The Burning Of The Indiaman ‘Kent’

1st March, 1825

“This was a noble Battalion saved
to the country by its own good soldiership”

Sir John Fortesque

troopship kent
An artists impression of the 'Kent' on fire.

On the 7th of February, 1825 the 31st (Huntingdonshire) Regiment marched to Gravesend to embark for Calcutta: the headquarters and right wing on board the Honourable East India Company’s ship Kent, under Major Tovey. The two ships sailed at the end of February and parted company off Portsmouth. The Scaleby Castle, after a trouble free voyage, arrived at Sangor on the 7th June.

The voyage of the right wing of the regiment was the subject of a catastrophe by fire during a storm in the Bay of Biscay. On board were some 640 people. The ships company was 146 including officers, the remainder were officers and men of the 31st together with their families. The ship was crowded and uncomfortable and was loaded with 100 tons of shot and shell as well as the victuals and equipment for the voyage.

Private of the Battalion Company.
A Private of the Battalion Company.

During a routine inspection of the after hold at 10 am a cask of rum spirit burst in a sudden lurch of the ship and a ship’s officer dropped his lantern. The flame ignited the spirit and within minutes the hold was ablaze. For some time it was thought the fire could be contained but it spread rapidly to the cabins and leaped through the hatchways.

The soldiers, with great fortitude and discipline under the direction of Colonel Fearon and the ship’s Captain, Henry Cobb used wet blankets, greatcoats and water to try and quell the blaze but it was soon evident that the fire was out of control. It became imperative that as many people as possible could be saved and the ship’s boats and some hastily built rafts were hoisted out. As many women and children as could be assembled wee put into the boats.

A Private of the Grenadier Company.
A Private of the Grenadier Company.

Providently the brigantine Cambria of 200 tons en route for Mexico, under the command of Captain William Cobb with a crew of 11 appeared. Seeing the distress signal at the masthead the captain soon realised the plight of the stricken ship and immediately set about organising the help of every man aboard. He was also carrying 36 passengers who rendered invaluable aid. The rescue began between 2 and 3 pm with the women and children being lowered into the surviving boats, some already having been destroyed. Each trip took three quarters of an hour in the heaving swell. As each boat reached the Cambria, so the passengers and crew hauled everyone on board But not all went smoothly.

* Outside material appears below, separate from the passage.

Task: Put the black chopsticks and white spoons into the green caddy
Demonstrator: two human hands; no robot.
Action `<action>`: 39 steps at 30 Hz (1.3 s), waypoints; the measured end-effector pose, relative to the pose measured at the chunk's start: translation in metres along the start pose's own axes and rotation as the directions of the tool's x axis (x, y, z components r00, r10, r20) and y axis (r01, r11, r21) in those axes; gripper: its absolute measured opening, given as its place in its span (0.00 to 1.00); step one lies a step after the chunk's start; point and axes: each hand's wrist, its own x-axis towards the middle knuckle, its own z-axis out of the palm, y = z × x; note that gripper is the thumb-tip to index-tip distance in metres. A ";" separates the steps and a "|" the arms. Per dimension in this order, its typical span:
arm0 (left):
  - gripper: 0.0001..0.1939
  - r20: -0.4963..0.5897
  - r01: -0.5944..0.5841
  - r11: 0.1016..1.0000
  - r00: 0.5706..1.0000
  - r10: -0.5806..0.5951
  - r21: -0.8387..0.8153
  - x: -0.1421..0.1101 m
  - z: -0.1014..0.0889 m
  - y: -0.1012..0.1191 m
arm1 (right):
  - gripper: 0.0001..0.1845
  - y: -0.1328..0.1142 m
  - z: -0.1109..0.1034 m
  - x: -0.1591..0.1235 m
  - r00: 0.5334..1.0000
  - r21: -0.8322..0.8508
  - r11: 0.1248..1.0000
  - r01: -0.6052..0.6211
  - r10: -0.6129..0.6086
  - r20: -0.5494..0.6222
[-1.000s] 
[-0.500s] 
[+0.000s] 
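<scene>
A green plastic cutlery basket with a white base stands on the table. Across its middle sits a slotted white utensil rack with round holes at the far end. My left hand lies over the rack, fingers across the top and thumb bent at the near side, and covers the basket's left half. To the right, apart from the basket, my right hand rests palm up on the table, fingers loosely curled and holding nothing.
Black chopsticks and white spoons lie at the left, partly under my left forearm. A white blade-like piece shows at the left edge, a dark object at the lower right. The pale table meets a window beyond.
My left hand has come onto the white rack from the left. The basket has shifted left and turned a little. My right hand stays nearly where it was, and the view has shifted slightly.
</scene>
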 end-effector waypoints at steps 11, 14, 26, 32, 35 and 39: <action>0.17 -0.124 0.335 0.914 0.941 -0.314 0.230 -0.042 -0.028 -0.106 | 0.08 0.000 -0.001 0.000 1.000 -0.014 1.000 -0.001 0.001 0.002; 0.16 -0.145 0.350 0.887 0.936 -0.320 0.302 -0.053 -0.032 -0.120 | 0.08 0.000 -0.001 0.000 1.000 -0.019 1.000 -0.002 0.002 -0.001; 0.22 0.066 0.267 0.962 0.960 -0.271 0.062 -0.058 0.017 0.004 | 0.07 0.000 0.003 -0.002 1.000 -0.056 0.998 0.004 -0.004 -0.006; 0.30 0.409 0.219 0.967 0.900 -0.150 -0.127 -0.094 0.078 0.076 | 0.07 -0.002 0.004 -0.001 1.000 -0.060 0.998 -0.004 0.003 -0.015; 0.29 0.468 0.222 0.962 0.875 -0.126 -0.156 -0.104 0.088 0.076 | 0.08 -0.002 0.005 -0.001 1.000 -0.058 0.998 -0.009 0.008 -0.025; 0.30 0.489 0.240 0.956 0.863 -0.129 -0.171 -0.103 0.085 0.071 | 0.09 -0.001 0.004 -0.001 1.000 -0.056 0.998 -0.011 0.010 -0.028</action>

The first boat, filled with women and children, were safely aboard when the sailors of the Kent tried to follow them. Roused by this cowardly act the passengers declared that until they had brought every individual from the Kent not one of them would enter Cambria. Thus compelled they returned to the Kent and the whole afternoon was spent in the effort to save those on board.

Captain Cook was fearful that the Kent would blow up at anytime and he had to be careful as to where he positioned himself for any burning debris could start a fire in the Cumbria. All the guns on the Kent were loaded as was the custom and these were likely to fire off at random as the flames reached them.

The loss of life that occurred was mainly caused by the impossibility of reaching all parts of the ship and the refusal of some men, at the end, to jump into the sea, doubtless because they could not swim. several drowned while swimming from the ship to the Cambria and others were crushed between the boats and the ships.

Captain Cobb and Colonel Fearon were the last men to leave the Kent when it was realised that no amount of persuasion could induce those seamen remaining to risk the now hazardous transfer to the boats. The only escape route left was to crawl along a spanker boom from the stern and slide down a rope into the small boat waiting below. With the ship still heaving and rolling the drop was as much as forty feet and it was no easy task. Colonel Fearon was not very fortunate for, after swinging some time and being repeatedly struck against the side of the boat and at one time drawn completely under it, he was so exhausted that he would have let go his rope had it not been for someone in the boat seizing his hair and dragging him aboard. He was terribly bruised and almost senseless.

The Kent blew up at 2am the following morning.

The conditions on the Cumbria must have been terrible in the extreme; the decks were crowded with people, many poorly clothed, some naked, standing ankle deep in water whilst down below eighty people, including most of the women, were packed into a cabin intended for ten. The foul air extinguished the candle and the hatches had to be opened between the rolling of the ship to let in air and not the sea. Amid all this horror a soldier’s wife gave birth to a daughter who not only survived but was named Cambria.

The loss of life was further reduced by the fact that fourteen survivors of the men who remained on the Kent were plucked from the sea, clinging to wreckage, by the Caroline bound for Liverpool from the Mediterranean.

Of the 640 on board the Kent 76 lives were lost including one woman and 21 children. It has to be said that Captain Cobb, Colonel Fearon and the officers and men of the 31st showed exceptional courage and discipline and without the humanity of Captain Cook and the courage of his crew and passengers of the tiny Cambria many more lives would have bee lost.